Ide-ide Barat baru ini membagi Jepang dalam dua arah, menjunjung nilai-nilai tradisional atau mengasimilasi ide-ide baru, berbeda – kadang radikal – baru ini ke dalam budaya mereka sendiri. Pada awal 1900-an, banyak bentuk seni Eropa sudah dikenal dan perpaduan mereka dengan seni Jepang menciptakan beberapa prestasi arsitektur yang patut dicatat seperti Stasiun Kereta Tokyo dan Gedung Diet Nasional. Selama Era Meiji, manga pertama kali ditarik; manga terinspirasi dari kartun politik Prancis dan Inggris. Polaritas tradisional versus barat menyebabkan dua gaya seni yang berbeda untuk dikembangkan: Yooga (Barat dipengaruhi) dan Nihonga (Gaya Jepang Tradisional).
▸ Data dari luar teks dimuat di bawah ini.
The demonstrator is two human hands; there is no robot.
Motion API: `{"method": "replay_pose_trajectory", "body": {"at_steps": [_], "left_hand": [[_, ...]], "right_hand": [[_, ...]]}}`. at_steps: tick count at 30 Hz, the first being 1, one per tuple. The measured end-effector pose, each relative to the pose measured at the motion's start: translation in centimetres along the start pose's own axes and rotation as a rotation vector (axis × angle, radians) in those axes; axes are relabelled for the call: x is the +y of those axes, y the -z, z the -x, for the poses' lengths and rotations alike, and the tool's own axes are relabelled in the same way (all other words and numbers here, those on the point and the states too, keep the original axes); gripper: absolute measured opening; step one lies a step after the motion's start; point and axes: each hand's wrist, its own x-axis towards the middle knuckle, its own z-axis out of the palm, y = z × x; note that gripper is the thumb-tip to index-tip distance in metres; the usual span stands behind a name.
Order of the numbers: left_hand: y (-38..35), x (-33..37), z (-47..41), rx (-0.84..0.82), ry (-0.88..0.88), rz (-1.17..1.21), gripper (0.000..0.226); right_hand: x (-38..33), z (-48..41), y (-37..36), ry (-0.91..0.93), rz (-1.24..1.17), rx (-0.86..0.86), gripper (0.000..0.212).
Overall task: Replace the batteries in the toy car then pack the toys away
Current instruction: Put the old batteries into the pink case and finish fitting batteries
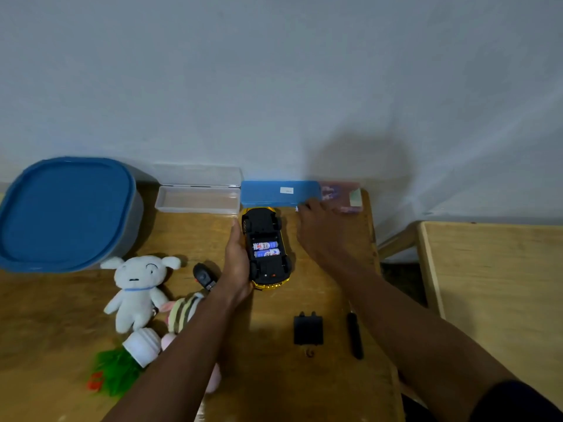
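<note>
A yellow toy car [265,236] lies upside down in the middle of the wooden table. Its battery bay is uncovered and two batteries [265,249] sit in it. My left hand [236,263] grips the car along its left side. My right hand [316,229] reaches past the car's right side, its fingertips at the front edge of a shut blue box [280,193]; whether it holds anything is hidden. The black battery cover [308,329] lies nearer me, with a dark screwdriver [355,335] to its right.
A large tub with a blue lid [65,213] stands at the back left. An open clear case [198,197] sits beside the blue box. A white plush [138,290], a striped plush [182,312], a green-haired toy [122,367] and a black remote [203,276] lie left. A second table [499,284] stands right.
</note>
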Motion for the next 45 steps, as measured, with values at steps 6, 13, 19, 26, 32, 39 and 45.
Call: {"method": "replay_pose_trajectory", "body": {"at_steps": [6, 13, 19, 26, 32, 39, 45], "left_hand": [[0.2, -0.1, 0.7, -0.007, -0.037, -0.075, 0.086], [-0.1, 0.2, 3.7, -0.089, -0.064, -0.031, 0.073], [0.0, -0.7, 6.8, -0.087, -0.055, -0.035, 0.055], [-1.6, -1.6, 9.8, -0.097, -0.113, 0.016, 0.042], [-2.0, -0.9, 11.4, -0.111, -0.172, -0.017, 0.041], [-1.5, -0.1, 12.7, -0.153, -0.244, -0.034, 0.046], [-1.1, 0.6, 13.1, -0.162, -0.288, -0.041, 0.045]], "right_hand": [[0.0, -0.5, 0.9, 0.001, -0.005, -0.068, 0.022], [-0.9, 1.0, 3.2, -0.140, -0.407, 0.003, 0.013], [-4.2, 6.2, 7.8, -0.429, -0.962, 0.210, 0.014], [-6.0, 11.8, 12.4, -0.589, -1.183, 0.250, 0.017], [-7.2, 13.7, 14.9, -0.604, -1.349, 0.339, 0.015], [-9.5, 14.8, 15.7, -0.449, -1.342, 0.330, 0.012], [-10.4, 14.8, 15.9, -0.407, -1.337, 0.319, 0.014]]}}
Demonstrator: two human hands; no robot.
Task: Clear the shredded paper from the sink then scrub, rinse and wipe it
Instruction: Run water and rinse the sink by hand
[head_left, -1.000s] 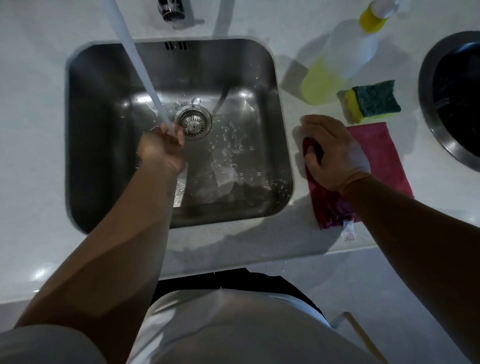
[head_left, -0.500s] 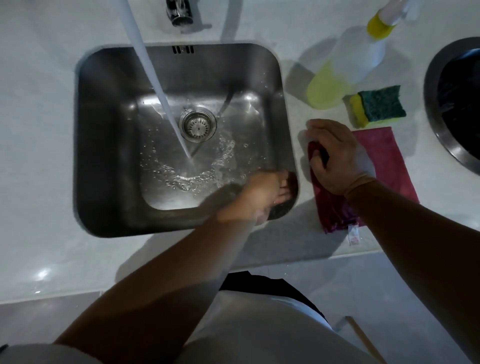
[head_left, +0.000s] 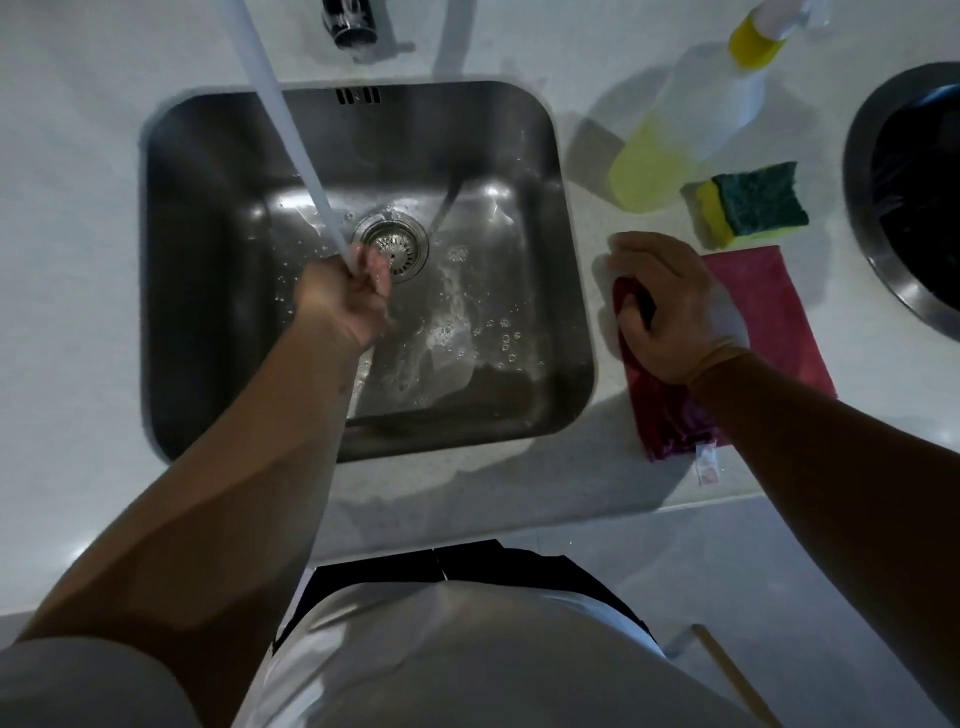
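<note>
A steel sink is set in a white counter. A stream of water falls slantwise from the tap into my left hand, which is cupped under it just left of the drain. The fingers curl loosely and hold nothing that I can see. Water and bubbles lie on the sink floor; no shredded paper shows. My right hand rests on the counter right of the sink, its fingers curled over the left end of a red cloth.
A spray bottle with yellow liquid lies behind the cloth. A yellow and green sponge sits beside it. A round dark basin is at the far right. The tap base stands behind the sink.
My left hand swept from under the stream to the sink's front right corner, then came back under the water by the drain. My right hand stayed on the cloth.
</note>
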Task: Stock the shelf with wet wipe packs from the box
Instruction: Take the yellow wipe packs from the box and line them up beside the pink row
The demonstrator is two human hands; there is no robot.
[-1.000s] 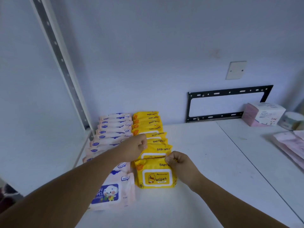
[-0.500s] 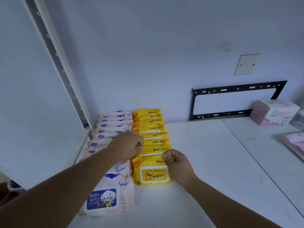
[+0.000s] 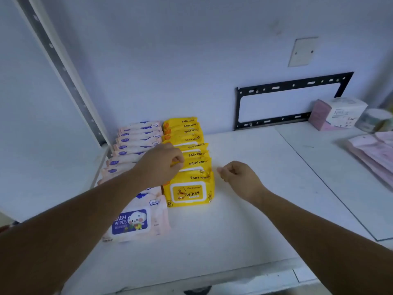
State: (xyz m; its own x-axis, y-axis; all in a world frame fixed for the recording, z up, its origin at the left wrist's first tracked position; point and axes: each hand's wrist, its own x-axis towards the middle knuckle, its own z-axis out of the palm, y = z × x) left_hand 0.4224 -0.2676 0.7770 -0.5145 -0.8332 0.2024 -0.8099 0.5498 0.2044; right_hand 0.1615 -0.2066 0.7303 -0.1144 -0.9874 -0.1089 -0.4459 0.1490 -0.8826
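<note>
Two rows of wet wipe packs stand on the white shelf against the back wall. The pink row is on the left, with its front pack lying face up. Just to its right runs the yellow row, ending in a front pack with a duck label. My left hand reaches over the pink row and pinches the left top corner of a yellow pack near the front. My right hand hovers just right of the yellow row, fingers curled and holding nothing. The box is not in view.
A black metal bracket hangs on the wall behind. At the far right sit a pink-and-white carton, a round roll and flat pink packs. A slotted metal upright rises at the left.
My right hand has let go of the front yellow pack's top edge and moved off to the right. My left hand stays at the yellow row's left side.
</note>
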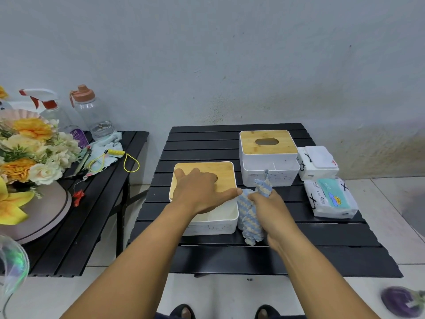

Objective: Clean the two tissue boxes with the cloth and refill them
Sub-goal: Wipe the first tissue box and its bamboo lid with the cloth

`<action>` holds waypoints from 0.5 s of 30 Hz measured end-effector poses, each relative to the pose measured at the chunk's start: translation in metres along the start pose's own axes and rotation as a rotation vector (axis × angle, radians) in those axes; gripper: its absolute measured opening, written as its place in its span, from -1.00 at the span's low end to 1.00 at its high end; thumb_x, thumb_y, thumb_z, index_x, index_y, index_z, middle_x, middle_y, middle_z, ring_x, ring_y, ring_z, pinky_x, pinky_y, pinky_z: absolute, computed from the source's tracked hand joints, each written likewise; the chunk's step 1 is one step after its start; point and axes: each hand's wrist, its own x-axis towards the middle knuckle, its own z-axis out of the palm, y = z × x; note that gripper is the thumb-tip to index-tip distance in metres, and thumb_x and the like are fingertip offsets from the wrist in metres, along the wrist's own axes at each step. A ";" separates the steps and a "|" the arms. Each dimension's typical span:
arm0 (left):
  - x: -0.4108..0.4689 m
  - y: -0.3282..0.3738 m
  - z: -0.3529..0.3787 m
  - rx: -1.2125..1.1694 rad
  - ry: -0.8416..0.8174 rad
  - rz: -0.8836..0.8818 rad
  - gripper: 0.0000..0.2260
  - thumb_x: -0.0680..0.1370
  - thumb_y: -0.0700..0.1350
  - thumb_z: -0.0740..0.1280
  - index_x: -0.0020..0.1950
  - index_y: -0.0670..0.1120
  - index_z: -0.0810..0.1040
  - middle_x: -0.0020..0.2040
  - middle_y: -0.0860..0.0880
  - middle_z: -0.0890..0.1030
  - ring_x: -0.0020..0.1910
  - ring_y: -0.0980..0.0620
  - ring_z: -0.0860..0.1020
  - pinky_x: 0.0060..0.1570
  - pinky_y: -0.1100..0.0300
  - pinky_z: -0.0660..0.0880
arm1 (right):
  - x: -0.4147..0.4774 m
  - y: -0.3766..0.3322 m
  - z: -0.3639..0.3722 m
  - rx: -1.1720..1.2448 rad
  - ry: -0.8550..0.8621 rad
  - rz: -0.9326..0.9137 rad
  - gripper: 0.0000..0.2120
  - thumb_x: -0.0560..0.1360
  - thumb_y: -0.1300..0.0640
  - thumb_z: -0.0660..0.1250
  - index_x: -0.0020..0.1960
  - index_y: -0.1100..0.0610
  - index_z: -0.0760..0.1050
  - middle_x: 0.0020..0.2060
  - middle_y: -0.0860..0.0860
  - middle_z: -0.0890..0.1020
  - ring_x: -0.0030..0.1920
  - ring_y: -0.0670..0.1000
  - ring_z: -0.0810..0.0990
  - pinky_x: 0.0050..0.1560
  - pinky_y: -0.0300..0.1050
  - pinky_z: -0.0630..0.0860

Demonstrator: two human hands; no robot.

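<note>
1. A black slatted surface fills the middle of the frame, set against a grey wall.
2. The near tissue box, a white square plastic box with a flat bamboo lid, sits at centre frame on the left half of this surface.
3. The left hand lies palm-down on that lid. Its fingers are straight and spread and hold nothing. The thumb points right along the lid's near edge, and the hand covers most of the slot.
4. The right hand is just right of the box, its fingers curled tight round a blue-and-cream striped knitted cloth.
5. The cloth is bunched against the box's right-hand corner. Its lower end rests on the surface and one end sticks up above the hand.
6. The far tissue box has the same white body and a bamboo lid with an oval slot. It stands above and right of centre, apart from the near one.
7. Two white plastic-wrapped tissue packs lie at the right. One is just beside the far box, and the other, with a teal label, is below it.
8. At the left of the frame a second black slatted surface carries a bouquet of yellow and cream flowers, a clear spray bottle, a clear bottle with a brown cap, a pale rag and a yellow coiled cord.
</note>
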 end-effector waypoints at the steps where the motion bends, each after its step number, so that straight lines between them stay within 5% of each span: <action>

Yooga dicirikan sebagai lukisan gaya Renaisans – lukisan minyak di atas kanvas, pencahayaan dramatis, subjeknya dihias dalam pakaian barat, menggunakan dimensi ketiga dan menggunakan teknik seperti titik hilang dan memiliki objek yang jauh menjadi kabur. Dua seniman yang penting untuk ekspansi seni lukis gaya barat adalah Kawakami Togai dan Koyama Shoutaro. Karena kedua pria ini, dan asisten Togai, Takahashi Yuichi, seni barat menjadi sekolah seni pada periode Meiji. Namun pendulum itu berayun ke dua arah; sementara banyak yang tampaknya merangkul gaya hidup barat yang baru, ada juga mereka yang menentang perubahan. Masuknya budaya asing yang pesat ini juga menyebabkan kebingungan, banyak orang Jepang merasa bahwa Jepang telah kehilangan identitasnya dan sering melihat ke Asia untuk mengingatkan di mana mereka cocok. Ini juga memiliki pengaruh pada gaya pada saat itu, Yokoyama. Taikan "Ryuutou" atau "Lentera Mengambang" adalah contoh dari upaya untuk mengkonfirmasi identitas Jepang sebagai bagian dari Asia. Era Meiji berakhir pada tahun 1912 dengan kematian Kaisar.